Start of Block

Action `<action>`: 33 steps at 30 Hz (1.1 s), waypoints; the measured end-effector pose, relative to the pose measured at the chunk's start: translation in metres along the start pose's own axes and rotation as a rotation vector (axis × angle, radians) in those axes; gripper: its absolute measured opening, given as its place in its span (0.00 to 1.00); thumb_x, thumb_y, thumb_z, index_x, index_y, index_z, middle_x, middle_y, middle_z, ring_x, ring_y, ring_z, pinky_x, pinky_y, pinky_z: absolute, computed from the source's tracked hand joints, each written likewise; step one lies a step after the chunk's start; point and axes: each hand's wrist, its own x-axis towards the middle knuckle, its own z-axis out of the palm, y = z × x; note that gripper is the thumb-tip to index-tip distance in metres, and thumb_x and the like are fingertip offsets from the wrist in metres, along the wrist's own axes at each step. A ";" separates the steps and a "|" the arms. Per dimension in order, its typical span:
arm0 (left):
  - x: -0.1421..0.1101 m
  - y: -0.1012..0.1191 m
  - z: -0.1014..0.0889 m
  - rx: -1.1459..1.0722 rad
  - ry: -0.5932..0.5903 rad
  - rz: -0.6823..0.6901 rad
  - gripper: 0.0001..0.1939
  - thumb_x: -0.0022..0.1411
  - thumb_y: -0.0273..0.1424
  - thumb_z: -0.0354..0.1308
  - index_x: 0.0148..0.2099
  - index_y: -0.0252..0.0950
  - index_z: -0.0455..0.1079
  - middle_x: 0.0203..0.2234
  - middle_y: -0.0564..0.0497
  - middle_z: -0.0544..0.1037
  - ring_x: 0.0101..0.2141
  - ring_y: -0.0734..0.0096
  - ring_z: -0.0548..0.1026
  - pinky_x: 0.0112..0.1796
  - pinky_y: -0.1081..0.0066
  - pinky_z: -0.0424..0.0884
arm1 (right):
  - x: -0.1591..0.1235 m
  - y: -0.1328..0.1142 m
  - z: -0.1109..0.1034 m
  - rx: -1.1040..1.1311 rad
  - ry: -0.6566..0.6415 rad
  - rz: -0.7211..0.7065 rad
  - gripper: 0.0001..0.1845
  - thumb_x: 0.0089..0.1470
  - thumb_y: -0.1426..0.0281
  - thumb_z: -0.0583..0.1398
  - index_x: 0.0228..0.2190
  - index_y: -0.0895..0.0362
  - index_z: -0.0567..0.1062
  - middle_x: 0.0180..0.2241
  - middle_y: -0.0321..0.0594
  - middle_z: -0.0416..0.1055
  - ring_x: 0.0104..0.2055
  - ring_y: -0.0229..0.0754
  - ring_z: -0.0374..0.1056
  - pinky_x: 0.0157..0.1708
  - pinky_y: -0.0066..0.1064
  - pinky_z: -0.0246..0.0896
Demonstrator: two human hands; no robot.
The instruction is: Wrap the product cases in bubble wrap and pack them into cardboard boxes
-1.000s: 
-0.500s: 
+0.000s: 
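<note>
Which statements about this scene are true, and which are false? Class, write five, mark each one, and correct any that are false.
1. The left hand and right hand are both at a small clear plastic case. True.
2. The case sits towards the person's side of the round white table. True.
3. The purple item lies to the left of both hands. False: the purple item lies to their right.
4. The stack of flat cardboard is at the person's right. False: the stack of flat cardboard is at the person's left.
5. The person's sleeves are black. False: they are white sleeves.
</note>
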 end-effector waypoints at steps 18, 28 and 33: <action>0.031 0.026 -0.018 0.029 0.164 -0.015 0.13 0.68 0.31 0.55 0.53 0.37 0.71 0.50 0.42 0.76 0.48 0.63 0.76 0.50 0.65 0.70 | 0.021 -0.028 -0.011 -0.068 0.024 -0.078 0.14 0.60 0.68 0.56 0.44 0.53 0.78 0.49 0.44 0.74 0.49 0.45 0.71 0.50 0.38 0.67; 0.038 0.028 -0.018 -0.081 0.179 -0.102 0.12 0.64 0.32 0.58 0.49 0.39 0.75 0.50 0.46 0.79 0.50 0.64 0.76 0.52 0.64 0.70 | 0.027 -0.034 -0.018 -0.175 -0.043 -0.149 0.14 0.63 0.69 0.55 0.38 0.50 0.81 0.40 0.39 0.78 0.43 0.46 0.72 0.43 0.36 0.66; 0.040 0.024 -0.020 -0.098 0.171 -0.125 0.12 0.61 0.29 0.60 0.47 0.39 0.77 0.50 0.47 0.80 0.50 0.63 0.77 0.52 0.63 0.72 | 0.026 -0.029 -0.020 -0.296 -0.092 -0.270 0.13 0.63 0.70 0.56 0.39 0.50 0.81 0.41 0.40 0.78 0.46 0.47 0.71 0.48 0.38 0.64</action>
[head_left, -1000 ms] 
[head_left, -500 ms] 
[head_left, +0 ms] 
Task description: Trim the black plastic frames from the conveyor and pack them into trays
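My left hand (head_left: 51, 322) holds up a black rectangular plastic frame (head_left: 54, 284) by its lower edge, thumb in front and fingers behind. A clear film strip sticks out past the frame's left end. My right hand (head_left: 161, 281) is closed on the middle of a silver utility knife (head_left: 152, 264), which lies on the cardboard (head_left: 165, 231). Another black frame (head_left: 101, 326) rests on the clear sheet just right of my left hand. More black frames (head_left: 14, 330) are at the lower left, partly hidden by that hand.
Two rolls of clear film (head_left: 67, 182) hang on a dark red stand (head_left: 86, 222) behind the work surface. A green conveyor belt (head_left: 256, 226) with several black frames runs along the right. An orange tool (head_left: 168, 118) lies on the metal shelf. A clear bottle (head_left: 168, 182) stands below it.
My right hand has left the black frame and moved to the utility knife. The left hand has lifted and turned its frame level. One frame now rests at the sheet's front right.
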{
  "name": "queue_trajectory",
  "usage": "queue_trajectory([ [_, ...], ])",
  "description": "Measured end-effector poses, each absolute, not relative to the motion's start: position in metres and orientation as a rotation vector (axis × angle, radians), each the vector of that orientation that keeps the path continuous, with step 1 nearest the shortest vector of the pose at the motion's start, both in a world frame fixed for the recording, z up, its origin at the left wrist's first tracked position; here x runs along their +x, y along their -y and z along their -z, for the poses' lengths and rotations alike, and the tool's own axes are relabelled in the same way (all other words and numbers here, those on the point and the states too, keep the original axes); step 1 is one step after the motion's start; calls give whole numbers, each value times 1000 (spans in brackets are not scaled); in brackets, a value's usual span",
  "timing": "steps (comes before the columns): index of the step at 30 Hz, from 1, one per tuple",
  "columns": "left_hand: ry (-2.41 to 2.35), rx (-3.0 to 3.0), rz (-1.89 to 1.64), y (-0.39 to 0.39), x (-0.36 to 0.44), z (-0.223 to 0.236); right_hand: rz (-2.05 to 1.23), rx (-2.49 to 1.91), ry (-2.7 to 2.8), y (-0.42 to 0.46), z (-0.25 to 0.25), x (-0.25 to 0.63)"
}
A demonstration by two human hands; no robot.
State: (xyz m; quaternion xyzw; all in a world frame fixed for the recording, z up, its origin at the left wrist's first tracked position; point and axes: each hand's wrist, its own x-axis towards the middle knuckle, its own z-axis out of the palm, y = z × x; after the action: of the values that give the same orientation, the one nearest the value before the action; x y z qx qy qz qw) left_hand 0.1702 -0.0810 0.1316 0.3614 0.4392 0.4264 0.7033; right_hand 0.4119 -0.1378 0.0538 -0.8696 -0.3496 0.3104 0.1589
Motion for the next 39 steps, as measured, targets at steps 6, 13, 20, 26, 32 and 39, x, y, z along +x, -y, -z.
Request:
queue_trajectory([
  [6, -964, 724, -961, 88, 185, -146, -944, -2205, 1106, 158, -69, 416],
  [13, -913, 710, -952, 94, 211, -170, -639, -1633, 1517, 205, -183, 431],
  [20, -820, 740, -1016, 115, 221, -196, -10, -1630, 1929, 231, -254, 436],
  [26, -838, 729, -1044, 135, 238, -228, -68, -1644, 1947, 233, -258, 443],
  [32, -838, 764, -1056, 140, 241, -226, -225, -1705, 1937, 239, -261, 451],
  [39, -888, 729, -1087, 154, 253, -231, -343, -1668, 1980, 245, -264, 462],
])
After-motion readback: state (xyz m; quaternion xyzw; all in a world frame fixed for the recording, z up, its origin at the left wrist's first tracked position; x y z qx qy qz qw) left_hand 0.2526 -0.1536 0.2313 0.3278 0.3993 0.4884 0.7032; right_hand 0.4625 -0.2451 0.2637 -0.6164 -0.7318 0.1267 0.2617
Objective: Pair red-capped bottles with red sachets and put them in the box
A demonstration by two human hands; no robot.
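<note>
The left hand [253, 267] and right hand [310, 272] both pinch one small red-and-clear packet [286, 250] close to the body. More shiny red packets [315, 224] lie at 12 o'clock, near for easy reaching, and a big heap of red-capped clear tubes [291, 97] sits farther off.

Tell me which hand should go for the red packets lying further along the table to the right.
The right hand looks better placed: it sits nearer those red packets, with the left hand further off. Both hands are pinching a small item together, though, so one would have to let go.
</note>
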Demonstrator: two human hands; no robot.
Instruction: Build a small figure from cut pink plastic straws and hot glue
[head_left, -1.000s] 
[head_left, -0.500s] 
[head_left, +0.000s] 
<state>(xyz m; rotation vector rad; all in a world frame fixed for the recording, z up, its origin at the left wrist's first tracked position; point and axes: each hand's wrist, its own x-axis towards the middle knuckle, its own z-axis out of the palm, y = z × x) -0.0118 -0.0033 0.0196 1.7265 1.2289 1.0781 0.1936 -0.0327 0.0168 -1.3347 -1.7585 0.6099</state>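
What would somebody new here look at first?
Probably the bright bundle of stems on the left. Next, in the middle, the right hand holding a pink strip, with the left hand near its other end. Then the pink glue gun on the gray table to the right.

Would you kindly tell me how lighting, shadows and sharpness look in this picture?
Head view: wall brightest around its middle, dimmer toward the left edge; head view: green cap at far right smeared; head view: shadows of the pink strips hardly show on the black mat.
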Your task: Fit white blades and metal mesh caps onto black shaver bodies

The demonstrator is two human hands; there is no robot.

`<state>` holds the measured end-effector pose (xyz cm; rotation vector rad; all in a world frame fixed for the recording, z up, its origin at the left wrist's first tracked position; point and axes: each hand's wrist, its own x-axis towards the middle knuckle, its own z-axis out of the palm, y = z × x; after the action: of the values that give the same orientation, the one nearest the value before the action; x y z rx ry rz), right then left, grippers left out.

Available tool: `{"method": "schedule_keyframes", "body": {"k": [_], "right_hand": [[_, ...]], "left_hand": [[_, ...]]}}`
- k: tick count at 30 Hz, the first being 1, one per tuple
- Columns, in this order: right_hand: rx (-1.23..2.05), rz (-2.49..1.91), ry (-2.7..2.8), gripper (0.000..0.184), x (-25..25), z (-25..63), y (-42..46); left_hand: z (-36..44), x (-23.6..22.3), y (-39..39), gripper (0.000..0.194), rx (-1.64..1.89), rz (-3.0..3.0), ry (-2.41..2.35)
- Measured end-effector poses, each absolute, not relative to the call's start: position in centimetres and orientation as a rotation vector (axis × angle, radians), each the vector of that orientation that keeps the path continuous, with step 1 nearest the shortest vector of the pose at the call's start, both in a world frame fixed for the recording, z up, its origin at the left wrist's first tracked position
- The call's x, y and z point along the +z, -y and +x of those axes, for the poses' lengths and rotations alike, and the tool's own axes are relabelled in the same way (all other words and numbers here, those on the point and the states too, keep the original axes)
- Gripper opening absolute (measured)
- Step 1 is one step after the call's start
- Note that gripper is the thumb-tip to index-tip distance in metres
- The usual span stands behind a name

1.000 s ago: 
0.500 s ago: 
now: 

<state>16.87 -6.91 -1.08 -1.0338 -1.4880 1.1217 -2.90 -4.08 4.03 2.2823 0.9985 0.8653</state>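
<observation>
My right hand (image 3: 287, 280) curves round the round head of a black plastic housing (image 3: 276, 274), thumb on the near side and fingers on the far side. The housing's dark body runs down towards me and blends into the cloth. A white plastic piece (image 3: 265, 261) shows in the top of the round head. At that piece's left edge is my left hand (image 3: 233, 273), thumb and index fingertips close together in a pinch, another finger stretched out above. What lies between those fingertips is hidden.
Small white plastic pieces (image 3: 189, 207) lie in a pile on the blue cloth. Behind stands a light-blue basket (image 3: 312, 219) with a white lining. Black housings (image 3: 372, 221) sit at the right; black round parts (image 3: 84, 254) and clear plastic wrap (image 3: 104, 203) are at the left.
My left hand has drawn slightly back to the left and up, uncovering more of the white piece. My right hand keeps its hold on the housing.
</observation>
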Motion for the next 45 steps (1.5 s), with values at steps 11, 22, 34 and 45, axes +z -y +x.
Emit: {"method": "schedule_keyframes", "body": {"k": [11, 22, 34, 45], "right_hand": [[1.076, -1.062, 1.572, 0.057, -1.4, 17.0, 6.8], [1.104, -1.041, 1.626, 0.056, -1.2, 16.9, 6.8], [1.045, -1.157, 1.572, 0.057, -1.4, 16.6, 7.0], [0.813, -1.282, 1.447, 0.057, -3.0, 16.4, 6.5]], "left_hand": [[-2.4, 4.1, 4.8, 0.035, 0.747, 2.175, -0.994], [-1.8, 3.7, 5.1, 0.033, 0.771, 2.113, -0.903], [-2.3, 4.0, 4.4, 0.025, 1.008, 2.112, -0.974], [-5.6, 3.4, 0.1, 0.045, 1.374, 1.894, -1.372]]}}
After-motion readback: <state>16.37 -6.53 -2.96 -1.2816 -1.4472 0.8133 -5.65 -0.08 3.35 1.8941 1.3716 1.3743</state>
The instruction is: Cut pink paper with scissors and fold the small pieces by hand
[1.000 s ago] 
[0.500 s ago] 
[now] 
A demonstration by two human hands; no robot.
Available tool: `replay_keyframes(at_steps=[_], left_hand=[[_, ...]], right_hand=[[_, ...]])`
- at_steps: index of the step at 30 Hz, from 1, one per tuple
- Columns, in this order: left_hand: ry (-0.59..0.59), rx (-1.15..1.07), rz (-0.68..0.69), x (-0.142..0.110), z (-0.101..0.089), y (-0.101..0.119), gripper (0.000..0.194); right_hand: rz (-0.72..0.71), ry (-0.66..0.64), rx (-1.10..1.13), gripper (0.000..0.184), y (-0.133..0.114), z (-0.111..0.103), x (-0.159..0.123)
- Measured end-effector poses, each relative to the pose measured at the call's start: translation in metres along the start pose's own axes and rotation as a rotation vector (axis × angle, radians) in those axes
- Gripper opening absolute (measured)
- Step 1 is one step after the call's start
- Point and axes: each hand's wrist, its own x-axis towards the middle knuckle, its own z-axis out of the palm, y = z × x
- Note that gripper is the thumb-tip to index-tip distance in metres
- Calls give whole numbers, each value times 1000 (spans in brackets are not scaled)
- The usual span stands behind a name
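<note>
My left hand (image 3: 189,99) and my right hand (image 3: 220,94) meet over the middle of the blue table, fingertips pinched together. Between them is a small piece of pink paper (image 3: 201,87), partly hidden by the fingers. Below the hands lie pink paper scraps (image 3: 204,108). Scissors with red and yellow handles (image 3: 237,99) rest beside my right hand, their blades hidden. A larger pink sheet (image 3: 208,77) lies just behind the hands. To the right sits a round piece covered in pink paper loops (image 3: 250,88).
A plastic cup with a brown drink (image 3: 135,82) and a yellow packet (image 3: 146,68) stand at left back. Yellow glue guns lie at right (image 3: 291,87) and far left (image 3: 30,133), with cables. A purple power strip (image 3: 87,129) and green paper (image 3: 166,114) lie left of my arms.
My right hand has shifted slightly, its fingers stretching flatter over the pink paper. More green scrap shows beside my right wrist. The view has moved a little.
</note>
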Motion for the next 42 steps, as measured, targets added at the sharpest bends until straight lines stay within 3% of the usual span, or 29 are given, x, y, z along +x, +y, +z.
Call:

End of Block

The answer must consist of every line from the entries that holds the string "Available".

Exercise result:
Available tool: `{"method": "schedule_keyframes", "body": {"k": [_], "right_hand": [[_, ...]], "left_hand": [[_, ...]]}}`
Available tool: `replay_keyframes(at_steps=[_], left_hand=[[_, ...]], right_hand=[[_, ...]])`

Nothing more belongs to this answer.